> _EXERCISE INSTRUCTIONS_: Each line from the one containing "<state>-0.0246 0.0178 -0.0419" through the end of the entries below must be output exactly; no other line belongs.
START GIVEN DATA
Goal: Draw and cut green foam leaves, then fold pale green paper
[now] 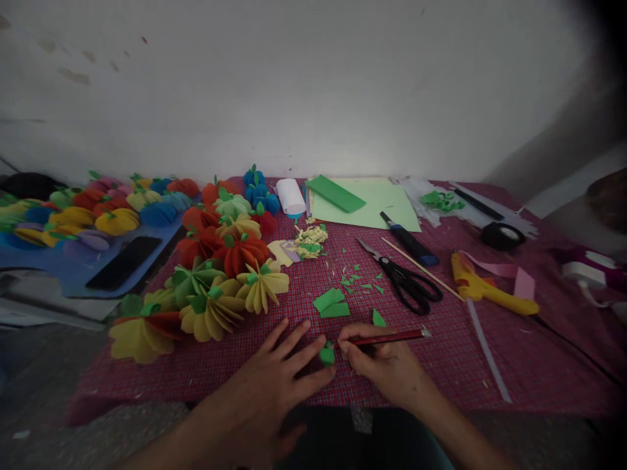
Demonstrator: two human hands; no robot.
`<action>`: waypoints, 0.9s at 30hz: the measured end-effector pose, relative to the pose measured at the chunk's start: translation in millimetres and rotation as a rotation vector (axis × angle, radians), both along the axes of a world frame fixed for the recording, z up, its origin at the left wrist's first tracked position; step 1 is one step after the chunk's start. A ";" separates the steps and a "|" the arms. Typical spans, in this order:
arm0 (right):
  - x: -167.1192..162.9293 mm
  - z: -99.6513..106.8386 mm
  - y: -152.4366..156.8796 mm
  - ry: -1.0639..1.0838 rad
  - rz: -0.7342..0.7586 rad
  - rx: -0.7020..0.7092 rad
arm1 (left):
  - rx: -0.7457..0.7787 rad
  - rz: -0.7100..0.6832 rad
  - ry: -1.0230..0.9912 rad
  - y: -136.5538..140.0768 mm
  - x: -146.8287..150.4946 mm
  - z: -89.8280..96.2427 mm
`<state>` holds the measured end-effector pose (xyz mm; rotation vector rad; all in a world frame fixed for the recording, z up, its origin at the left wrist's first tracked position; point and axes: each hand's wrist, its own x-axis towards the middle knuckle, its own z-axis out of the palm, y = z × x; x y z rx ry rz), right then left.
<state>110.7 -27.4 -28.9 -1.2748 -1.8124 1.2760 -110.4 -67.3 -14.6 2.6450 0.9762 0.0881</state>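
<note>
My left hand lies spread on the checked cloth, two of its fingertips beside a small green paper piece. A red pencil is gripped in my right hand, its tip pointing left at that piece. Just beyond my hands are several green paper strips and a cut green leaf shape. Black-handled scissors rest farther off, blades pointing away to the left, with green scraps scattered beside them.
Paper pumpkins in many colours crowd the left side. A utility knife, a thin wooden stick and a yellow glue gun lie to the right. Green sheets and a white roll sit by the wall. A phone is at left.
</note>
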 end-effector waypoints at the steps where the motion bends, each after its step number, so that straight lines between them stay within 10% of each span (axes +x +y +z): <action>1: 0.2 -0.1 0.0 0.002 -0.002 0.007 | 0.000 -0.005 0.002 0.4 -0.2 0.2; 27: 7.3 4.8 0.5 0.113 0.079 -0.211 | -0.019 -0.022 -0.018 1.5 -0.9 4.1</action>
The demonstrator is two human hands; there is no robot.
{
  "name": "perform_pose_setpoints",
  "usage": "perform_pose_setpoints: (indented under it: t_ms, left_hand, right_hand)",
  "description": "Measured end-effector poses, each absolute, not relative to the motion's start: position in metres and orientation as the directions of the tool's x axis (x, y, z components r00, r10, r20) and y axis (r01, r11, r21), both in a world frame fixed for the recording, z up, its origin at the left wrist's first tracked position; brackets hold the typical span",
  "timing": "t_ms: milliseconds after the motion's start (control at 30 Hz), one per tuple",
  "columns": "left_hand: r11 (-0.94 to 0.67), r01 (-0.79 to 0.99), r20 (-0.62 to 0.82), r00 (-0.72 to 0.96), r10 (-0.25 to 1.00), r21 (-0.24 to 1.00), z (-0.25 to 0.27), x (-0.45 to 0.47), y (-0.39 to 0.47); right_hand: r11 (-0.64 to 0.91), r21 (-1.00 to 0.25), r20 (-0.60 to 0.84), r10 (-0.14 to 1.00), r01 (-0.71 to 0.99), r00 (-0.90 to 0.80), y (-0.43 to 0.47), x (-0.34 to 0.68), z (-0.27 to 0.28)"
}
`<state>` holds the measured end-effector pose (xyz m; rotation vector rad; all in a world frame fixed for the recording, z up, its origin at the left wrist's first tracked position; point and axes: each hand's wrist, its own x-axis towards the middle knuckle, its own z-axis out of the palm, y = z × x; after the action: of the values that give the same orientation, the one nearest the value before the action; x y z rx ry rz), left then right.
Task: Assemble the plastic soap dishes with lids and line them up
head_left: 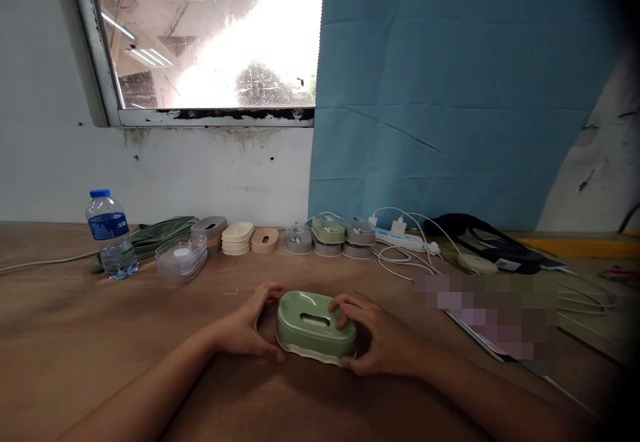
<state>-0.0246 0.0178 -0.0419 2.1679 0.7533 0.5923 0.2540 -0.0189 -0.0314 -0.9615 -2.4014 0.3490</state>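
A green oval plastic box (315, 335) with a long slot in its top and a wavy cream lower rim sits on the brown table in front of me. My right hand (377, 335) grips its right end, fingertips on the top and the thumb low at the front edge. On the left side, my left hand (250, 329) is spread with thumb and fingers apart around the box's end. A gap shows between that palm and the box; whether its fingertips touch is hard to tell.
Along the wall stand a water bottle (111, 235), clear plastic containers (181, 259), stacked cream trays (237, 238), a peach slotted piece (265, 241) and stacked grey and green boxes (329, 230). A power strip (403, 237) with white cables and a black strap (480, 239) lie to the right.
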Motion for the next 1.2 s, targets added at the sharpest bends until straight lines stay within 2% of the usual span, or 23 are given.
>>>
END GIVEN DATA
> _SOLUTION FOR THIS TASK_:
<state>-0.0246 0.0178 -0.0419 2.1679 0.7533 0.5923 0.2540 -0.0189 -0.0314 -0.9615 -2.4014 0.3490</state>
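A green oval plastic box (315, 335) with a long slot in its top and a wavy cream lower rim sits on the brown table in front of me. My right hand (377, 335) grips its right end, fingertips on the top and the thumb low at the front edge. On the left side, my left hand (250, 329) is spread with thumb and fingers apart around the box's end. A gap shows between that palm and the box; whether its fingertips touch is hard to tell.
Along the wall stand a water bottle (111, 235), clear plastic containers (181, 259), stacked cream trays (237, 238), a peach slotted piece (265, 241) and stacked grey and green boxes (329, 230). A power strip (403, 237) with white cables and a black strap (480, 239) lie to the right.
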Motion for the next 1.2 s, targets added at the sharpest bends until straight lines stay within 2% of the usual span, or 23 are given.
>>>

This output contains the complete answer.